Belki yalan gibi gelir bu sözlerim size… Belki de cahilce bir yaklaşım diye değerlendirebilirsiniz. İsterseniz her gün geçtiğiniz sokağa bu gün farklı bir gözle bakmayı deneyin. İsterseniz elinizde okumakta olduğunuz bu kitabı bir kenara bırakıp, pencereye doğru yaklaşın. Dışarıdaki dünyayı yeniden görmeye çalışın. Farklı bir gözle, farklı bir anlayışla, farklı bir kavrayışla baktığınızda aslında daha önce var olup da dikkatinizi çekmeyen şeyleri ne kadar ihmal ettiğinizi göreceksiniz. Aslında hep dünya telaşıdır yaşadıklarımız. Hep ilgi duyduklarımızı görür, dünyayı hep onunla değerlendiririz. Eğer yanık bir şehrin hikâyesini merak etmemiş olsaydınız bu kitap sizin elinizde olmazdı. Bu kitapta sizi ilgilendiren bir şeyler yer almasaydı çoktan bu kitabı okunmayacaklar arasına koymuştunuz. Eğer buraya kadar okumuşsanız, demek ki sizin dikkatinizi çeken bir şeyler var demektir. Benim de hep dikkatimi çekerdi Bilal Kasımoğlu… Zaman zaman onunla konuşurdum. Fikirlerinden faydalanmaya çalışırdım.

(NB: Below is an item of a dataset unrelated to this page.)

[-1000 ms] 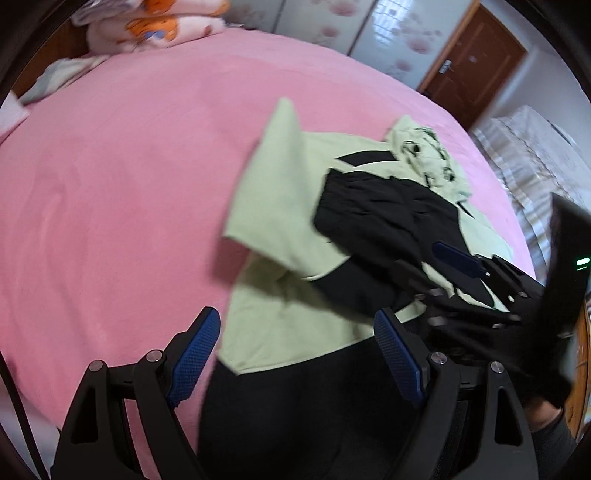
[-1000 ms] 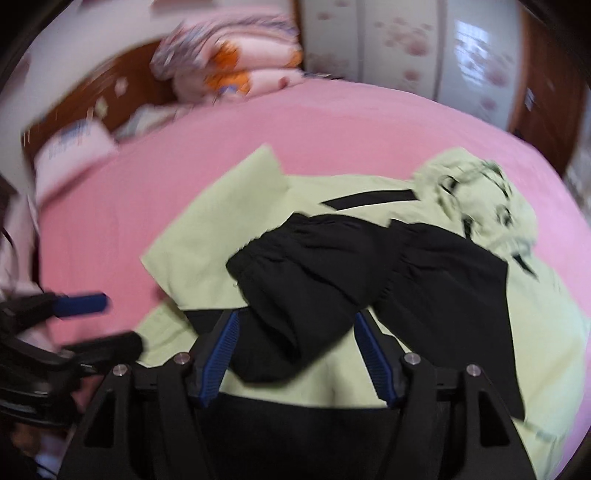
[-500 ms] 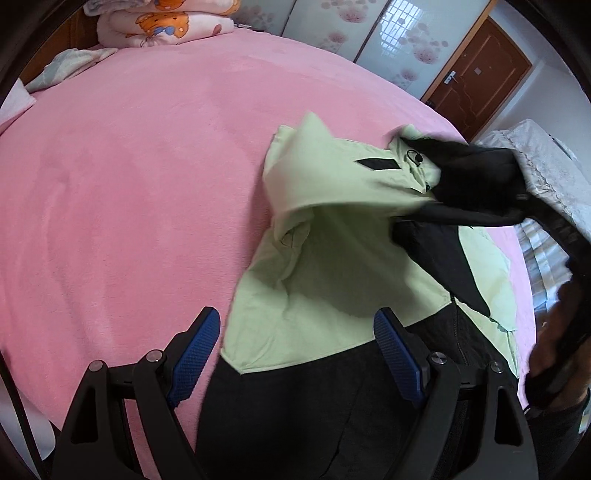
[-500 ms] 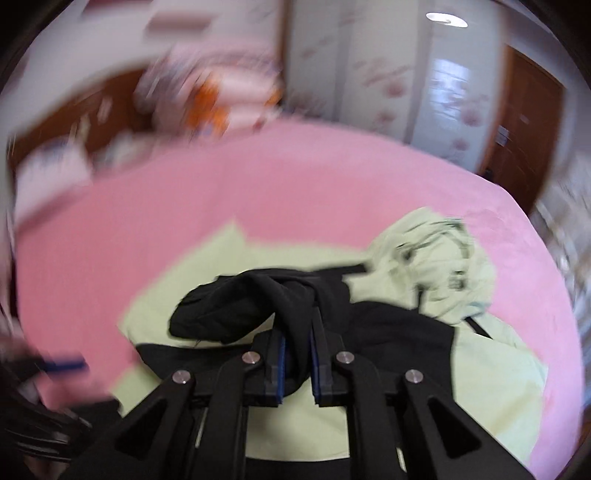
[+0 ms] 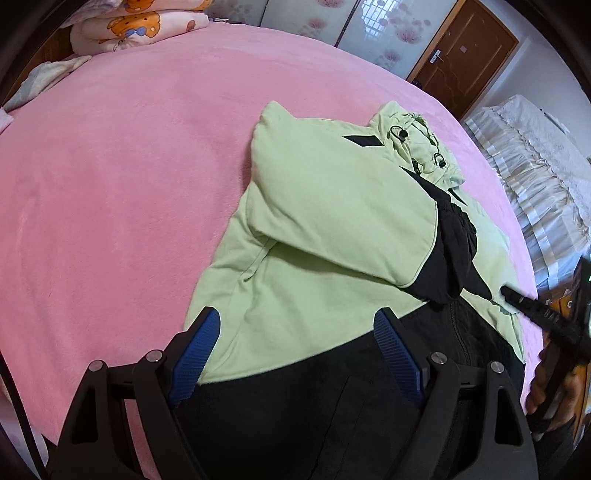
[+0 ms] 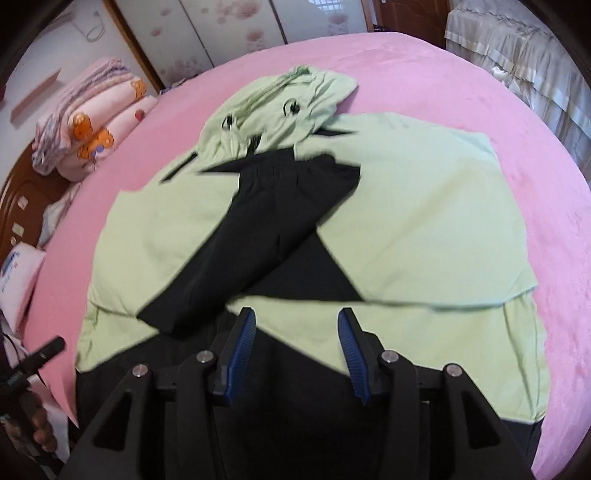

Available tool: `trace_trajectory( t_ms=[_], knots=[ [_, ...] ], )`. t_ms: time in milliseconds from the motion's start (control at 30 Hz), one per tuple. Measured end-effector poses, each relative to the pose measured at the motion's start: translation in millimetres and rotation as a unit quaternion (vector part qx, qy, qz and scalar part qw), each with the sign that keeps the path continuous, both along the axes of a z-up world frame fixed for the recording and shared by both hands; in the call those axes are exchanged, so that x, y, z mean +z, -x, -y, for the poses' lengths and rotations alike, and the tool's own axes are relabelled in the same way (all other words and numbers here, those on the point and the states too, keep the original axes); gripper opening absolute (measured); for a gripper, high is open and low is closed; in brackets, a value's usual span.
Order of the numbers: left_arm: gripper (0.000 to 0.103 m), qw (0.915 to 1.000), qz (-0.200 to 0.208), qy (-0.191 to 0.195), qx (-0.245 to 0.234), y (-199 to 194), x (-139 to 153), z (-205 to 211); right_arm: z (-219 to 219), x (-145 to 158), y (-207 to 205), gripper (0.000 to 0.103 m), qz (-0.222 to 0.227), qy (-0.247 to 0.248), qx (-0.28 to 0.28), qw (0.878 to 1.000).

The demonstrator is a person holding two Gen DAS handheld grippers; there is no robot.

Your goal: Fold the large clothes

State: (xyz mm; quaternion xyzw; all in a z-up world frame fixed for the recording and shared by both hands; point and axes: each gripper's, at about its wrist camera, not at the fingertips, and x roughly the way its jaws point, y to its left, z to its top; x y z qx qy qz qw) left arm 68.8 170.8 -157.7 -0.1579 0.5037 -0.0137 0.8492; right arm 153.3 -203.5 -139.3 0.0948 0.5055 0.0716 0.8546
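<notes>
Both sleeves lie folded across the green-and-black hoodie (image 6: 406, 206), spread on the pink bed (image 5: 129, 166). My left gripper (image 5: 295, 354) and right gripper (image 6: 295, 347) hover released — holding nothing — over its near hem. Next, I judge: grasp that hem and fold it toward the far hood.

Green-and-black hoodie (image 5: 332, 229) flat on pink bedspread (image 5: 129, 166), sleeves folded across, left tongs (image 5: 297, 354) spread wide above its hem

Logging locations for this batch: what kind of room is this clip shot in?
Most likely a home bedroom. A light green and black hooded jacket lies on a wide bed under a pink fleece cover, folded cartoon-print blankets are stacked near a wooden headboard, and floral sliding wardrobe doors stand behind.
</notes>
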Motion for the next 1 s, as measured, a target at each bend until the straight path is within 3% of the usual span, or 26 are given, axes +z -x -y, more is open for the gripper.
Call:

29 Ekim 2010 günüydü. Bayram törenleri bitmiş, herkes dağılmıştı. Hükümet konağına doğru yürüyordum. Önümden de Bilal abi ağır ağır evine doğru gidiyordu. Biraz hızlı yürüyerek ona yaklaştım. Benim yaklaştığımı fark edince geriye döndü bana baktı. Ona selam verdim. Hal hatır sordum. Zaman kaybetmeden de:
“Bilal Abi, baban kaç doğumluydu, hatırlıyor musun?” dedim.
O hiç tereddüt etmeden:
“1261, yani 1845 doğumlu” dedi.
“Bilal Abi, ayıp olmasın ama sen kaç doğumlusun?”
“1923”
Bilal Abi doğum tarihini söyleyince hemen kendi kendime bir hesap yaptım. Demek ki Bilal Abi’nin babası Hacın savaşında hayattaymış. Hem de 1920 yılında yetmiş beş yaşında aklı başında bir adammış… Hemen sordum:
“Bilal Abi, senin baban Hacın’ın yerlisi mi?”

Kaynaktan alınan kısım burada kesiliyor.